So this looks to have been reported by the storport driver. The underlying hardware interface is presumably NVMe (stornvme) and the device the event relates to is a "Kingston SFYRD20" (NVMe KINGSTON SFYRD20). Understanding what all the other data means would require reverse engineering the relevant parts of at least the storport driver. Obviously, it'd be very helpful if Microsoft just published the structures in the Windows SDK, but they don't.

ralish commented 10 months ago

Also, I accidentally hit enter half-way through the above comment, so if you got an email notification it's probably only got the mistakenly submitted comment. I'm closing this issue for now but feel free to reply if the above is unclear.

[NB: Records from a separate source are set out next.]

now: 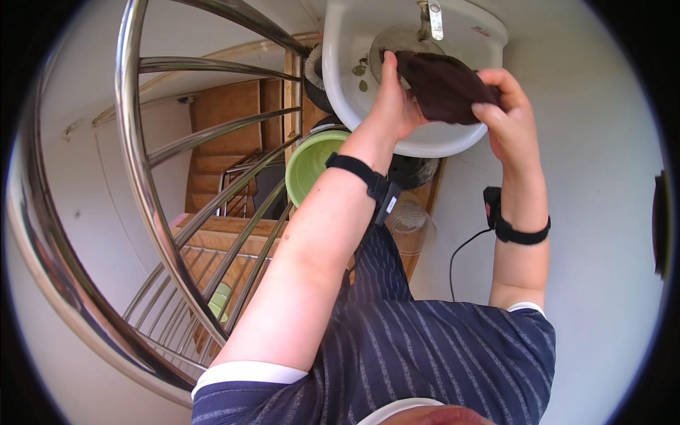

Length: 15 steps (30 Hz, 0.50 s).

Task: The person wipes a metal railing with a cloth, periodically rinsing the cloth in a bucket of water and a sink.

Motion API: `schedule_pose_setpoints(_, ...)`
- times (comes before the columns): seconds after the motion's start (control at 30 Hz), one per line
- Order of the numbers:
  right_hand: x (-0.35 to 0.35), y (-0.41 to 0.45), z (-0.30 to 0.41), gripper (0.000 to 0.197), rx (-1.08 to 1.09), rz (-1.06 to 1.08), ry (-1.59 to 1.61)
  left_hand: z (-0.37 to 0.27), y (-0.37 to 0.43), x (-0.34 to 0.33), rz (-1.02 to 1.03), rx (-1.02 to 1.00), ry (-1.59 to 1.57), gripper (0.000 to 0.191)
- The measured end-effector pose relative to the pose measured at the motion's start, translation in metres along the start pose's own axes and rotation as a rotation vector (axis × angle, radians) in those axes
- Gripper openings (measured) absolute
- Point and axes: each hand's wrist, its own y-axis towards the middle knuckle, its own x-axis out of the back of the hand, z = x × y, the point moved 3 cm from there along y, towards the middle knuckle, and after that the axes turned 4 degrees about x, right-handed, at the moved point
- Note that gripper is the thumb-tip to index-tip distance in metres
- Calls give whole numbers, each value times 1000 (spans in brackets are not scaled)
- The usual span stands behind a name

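Observation:
Over a white ceramic washbasin (419, 149), a dark brown cloth (443, 87) is stretched between my two hands. My left hand (396, 101) holds its left end, with the thumb upright at the near corner and the other fingers partly hidden by the cloth. The right end is pinched between the thumb and fingers of my right hand (507, 106). Just behind the cloth, a tap with a metal lever (435, 21) projects over the bowl. Some small green leaves (363, 85) lie on the basin's left inner wall. The cloth hides part of the bowl.
To the left curves a stainless steel stair railing (130, 95), with wooden steps (210, 180) below. A light green bucket (305, 170) stands under the basin's left side, close to my left forearm. Beneath the basin are a black container (411, 172) and a clear plastic tub (414, 234). A white wall (595, 159) rises at right.

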Motion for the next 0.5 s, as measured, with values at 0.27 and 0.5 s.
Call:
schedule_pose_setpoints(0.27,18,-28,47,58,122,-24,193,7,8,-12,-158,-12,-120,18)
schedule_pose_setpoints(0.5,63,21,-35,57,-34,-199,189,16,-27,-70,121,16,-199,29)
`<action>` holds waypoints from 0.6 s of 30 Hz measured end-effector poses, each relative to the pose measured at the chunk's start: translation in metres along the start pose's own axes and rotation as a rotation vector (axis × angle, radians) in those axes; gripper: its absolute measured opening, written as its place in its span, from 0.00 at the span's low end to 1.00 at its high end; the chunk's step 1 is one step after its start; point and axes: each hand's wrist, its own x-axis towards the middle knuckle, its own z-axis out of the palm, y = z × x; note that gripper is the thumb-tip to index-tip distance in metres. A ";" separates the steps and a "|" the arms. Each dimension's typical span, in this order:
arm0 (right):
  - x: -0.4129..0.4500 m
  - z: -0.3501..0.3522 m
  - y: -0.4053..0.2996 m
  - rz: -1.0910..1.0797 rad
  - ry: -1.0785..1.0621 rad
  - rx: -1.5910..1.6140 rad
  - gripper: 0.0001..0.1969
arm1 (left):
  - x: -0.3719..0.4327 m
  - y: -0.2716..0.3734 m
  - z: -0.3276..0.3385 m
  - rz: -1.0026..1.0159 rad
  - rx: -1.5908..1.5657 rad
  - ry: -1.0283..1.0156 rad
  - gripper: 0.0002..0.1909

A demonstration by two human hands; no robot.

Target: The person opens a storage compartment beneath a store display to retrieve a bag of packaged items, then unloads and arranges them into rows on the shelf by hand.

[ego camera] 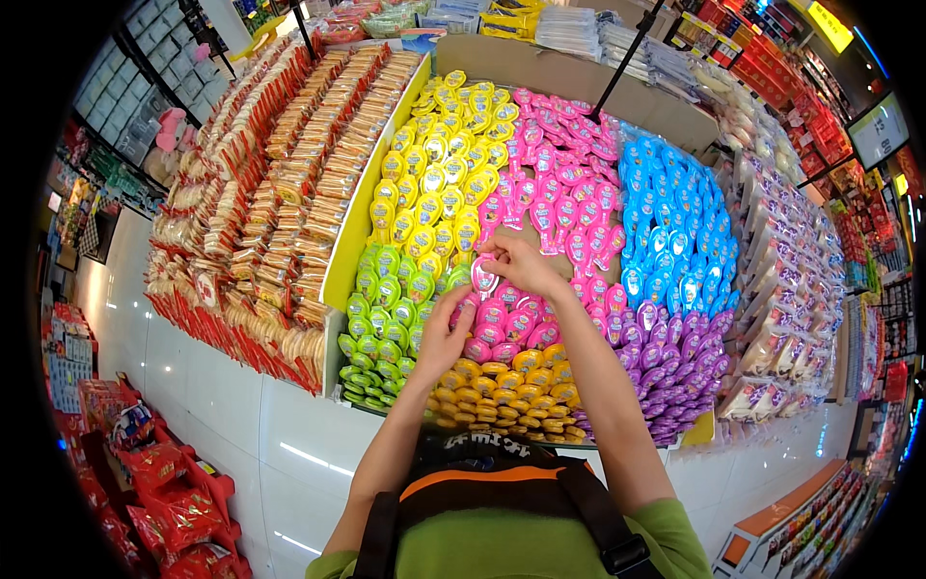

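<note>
A pink spoon-shaped snack pack (484,278) is pinched between the thumb and fingers of my right hand (527,266), above the pink section. My left hand (443,334) is just below and left of it, over the line between green packs (389,291) and pink packs (519,323). Pink shows between its thumb and fingers, but whether it grips a pack is unclear. Brown board (532,240) shows among the pink packs beyond my right hand. Yellow packs (428,206) lie beyond the green ones, and orange-yellow packs (506,394) are stacked in front, nearest my body.
Blue packs (676,217) and purple packs (665,354) fill the right side. A yellow divider (376,181) separates rows of wrapped crackers (289,188) on the left. Black poles (623,65) rise from the display. Red bags (181,510) stand at lower left, a low shelf (785,525) at lower right.
</note>
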 end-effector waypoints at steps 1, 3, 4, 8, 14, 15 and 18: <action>0.000 0.000 0.002 0.001 -0.002 0.001 0.12 | -0.001 -0.001 0.001 -0.002 0.000 0.001 0.17; -0.001 -0.001 0.003 0.051 -0.013 -0.011 0.13 | -0.002 -0.004 0.003 0.020 0.010 0.033 0.16; -0.003 -0.002 0.004 0.053 -0.011 -0.011 0.13 | -0.001 -0.004 0.004 0.020 0.009 0.030 0.16; -0.010 -0.001 0.012 0.064 -0.023 -0.014 0.13 | -0.002 -0.003 0.012 0.054 0.032 0.101 0.15; -0.017 0.001 0.001 -0.023 -0.123 -0.029 0.12 | -0.004 -0.004 0.016 0.046 0.082 0.185 0.16; -0.017 -0.001 0.002 0.002 -0.098 0.040 0.13 | -0.004 -0.003 0.016 0.032 0.080 0.179 0.17; -0.005 -0.013 0.001 -0.047 0.219 -0.277 0.19 | -0.001 -0.003 0.016 0.040 0.092 0.167 0.16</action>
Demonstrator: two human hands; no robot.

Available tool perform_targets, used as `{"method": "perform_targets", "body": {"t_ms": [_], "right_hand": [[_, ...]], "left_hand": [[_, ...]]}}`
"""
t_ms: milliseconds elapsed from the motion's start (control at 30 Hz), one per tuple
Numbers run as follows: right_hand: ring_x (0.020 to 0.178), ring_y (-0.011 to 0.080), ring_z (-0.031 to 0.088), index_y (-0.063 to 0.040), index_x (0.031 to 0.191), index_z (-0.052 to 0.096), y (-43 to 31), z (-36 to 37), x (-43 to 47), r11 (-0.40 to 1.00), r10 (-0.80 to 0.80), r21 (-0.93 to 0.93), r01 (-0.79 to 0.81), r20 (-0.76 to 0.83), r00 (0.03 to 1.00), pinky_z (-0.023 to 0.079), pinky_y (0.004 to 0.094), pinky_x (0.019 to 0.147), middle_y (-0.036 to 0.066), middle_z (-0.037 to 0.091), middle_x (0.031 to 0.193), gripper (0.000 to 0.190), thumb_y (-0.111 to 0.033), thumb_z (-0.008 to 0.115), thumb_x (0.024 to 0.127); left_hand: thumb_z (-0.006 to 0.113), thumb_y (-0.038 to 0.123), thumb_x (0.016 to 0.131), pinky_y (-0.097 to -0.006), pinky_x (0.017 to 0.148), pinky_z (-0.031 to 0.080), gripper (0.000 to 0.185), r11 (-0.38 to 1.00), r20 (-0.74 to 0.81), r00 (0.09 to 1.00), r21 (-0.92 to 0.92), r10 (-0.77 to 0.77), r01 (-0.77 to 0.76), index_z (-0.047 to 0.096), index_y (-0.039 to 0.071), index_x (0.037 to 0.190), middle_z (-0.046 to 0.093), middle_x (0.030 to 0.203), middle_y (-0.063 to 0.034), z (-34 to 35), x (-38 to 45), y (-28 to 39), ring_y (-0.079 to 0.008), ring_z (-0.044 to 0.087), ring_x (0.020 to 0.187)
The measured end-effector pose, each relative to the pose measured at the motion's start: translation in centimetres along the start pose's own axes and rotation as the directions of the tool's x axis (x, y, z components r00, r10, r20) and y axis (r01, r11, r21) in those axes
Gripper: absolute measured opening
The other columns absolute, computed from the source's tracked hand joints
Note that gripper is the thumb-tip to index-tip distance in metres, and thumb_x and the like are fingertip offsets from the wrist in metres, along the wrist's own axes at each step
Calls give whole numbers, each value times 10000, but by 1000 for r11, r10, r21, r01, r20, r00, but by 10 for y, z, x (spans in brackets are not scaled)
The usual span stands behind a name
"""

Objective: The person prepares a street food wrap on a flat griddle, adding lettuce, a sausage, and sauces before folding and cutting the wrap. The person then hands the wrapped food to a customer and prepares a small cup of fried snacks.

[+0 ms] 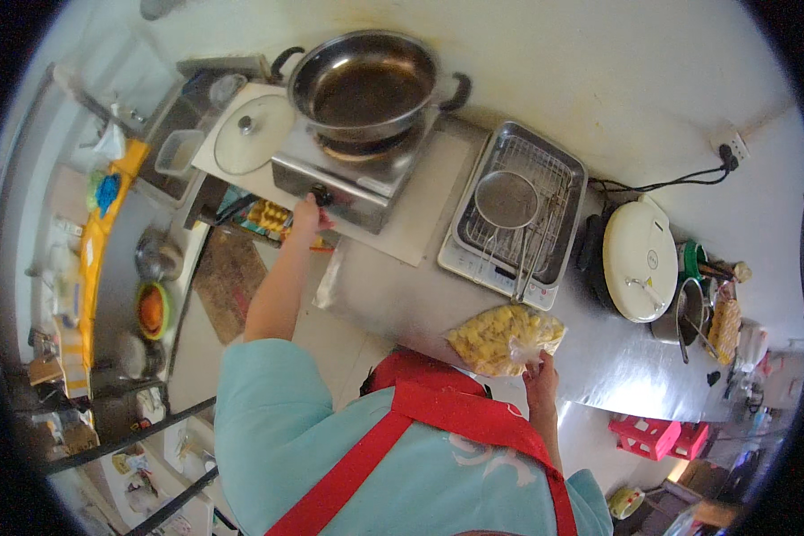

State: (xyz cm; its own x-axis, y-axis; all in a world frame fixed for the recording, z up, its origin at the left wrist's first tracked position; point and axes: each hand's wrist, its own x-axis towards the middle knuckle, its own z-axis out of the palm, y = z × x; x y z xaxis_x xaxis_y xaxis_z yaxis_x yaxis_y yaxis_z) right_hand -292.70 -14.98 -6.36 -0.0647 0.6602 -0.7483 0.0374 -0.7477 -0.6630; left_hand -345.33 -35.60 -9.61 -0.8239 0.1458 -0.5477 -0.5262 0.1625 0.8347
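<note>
My left hand (308,213) is on the black knob (321,195) at the front of a stainless steel gas stove (348,184). A wide two-handled metal pan (368,87) sits on the burner, with dark liquid or a dark coating at its bottom. In my right hand (541,383) is the gathered neck of a clear plastic bag (492,338) of yellow food pieces, at the counter's front edge. Left of the stove lies a glass lid (251,134) with a black knob.
Right of the stove, a metal tray with a wire rack (569,184) and a round strainer (507,199) stands on an induction cooker (472,261). Further right are a cream-lidded cooker (640,261) and a saucepan (666,328). A plastic container (179,153) stands at the left.
</note>
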Motion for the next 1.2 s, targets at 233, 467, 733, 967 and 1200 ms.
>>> {"method": "perform_targets", "body": {"t_ms": [233, 467, 733, 967, 1200], "right_hand": [[838, 118, 534, -52, 982, 604, -2, -3, -8, 978, -94, -186, 98, 27, 995, 396, 272, 668, -3, 588, 845, 331, -333, 625, 810], [672, 117, 551, 2, 909, 631, 13, -15, -6, 835, -325, -452, 313, 54, 944, 453, 267, 610, 32, 616, 757, 249, -220, 652, 797], [655, 108, 544, 23, 895, 596, 31, -13, 3, 923, -275, -262, 281, 59, 960, 455, 255, 601, 44, 597, 727, 207, -159, 578, 796], [724, 105, 543, 14, 924, 573, 25, -11, -2, 948, -268, -167, 273, 49, 962, 445, 245, 667, 35, 593, 796, 173, -102, 556, 797], [793, 117, 553, -6, 1087, 498, 32, -11, 1, 928, -361, -86, 362, 22, 932, 445, 246, 713, 46, 594, 890, 286, -30, 549, 806]], "left_hand": [[349, 327, 964, -413, 492, 538, 377, 999, 16, 999, 13, -48, 48, 471, -11, 850, 485, 620, -100, -10, 8, -1, -238, 512, 496], [348, 334, 973, -415, 586, 540, 377, 998, 94, 993, 21, -66, 65, 479, 2, 850, 495, 666, -93, -26, 23, 8, -240, 515, 578], [356, 330, 973, -422, 655, 542, 381, 993, 68, 991, 31, -118, 117, 484, 3, 824, 524, 698, -96, -33, 29, 15, -243, 536, 637], [351, 328, 976, -425, 685, 532, 396, 989, 54, 988, 17, -145, 144, 474, 4, 784, 521, 692, -93, -39, 39, 17, -242, 533, 645], [375, 318, 969, -431, 563, 514, 328, 469, 102, 890, 820, 445, -329, 464, 14, 882, 559, 712, -149, -20, 0, 11, -295, 566, 588]]}}
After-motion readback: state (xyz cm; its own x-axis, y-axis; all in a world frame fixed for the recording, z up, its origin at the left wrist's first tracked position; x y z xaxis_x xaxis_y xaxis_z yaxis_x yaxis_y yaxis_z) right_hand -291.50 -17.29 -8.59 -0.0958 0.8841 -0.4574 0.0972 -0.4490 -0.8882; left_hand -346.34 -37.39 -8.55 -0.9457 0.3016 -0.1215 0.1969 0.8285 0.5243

ChromiaCat commented 10 months ago

This is one of those class of errors that's frustrating to deal with. You can see from the decoded header that this is a WHEA error reported by a device driver (CreatorId and NotifyType fields), but that's about it. The really interesting data would normally be present in the Section field. The source data is there in the hex-encoded event, and the program warns you there's an extra 98 bytes of data it didn't decode:

[WHEA_ERROR_RECORD] Header indicates error record contains 298 bytes but marshalled 200 bytes.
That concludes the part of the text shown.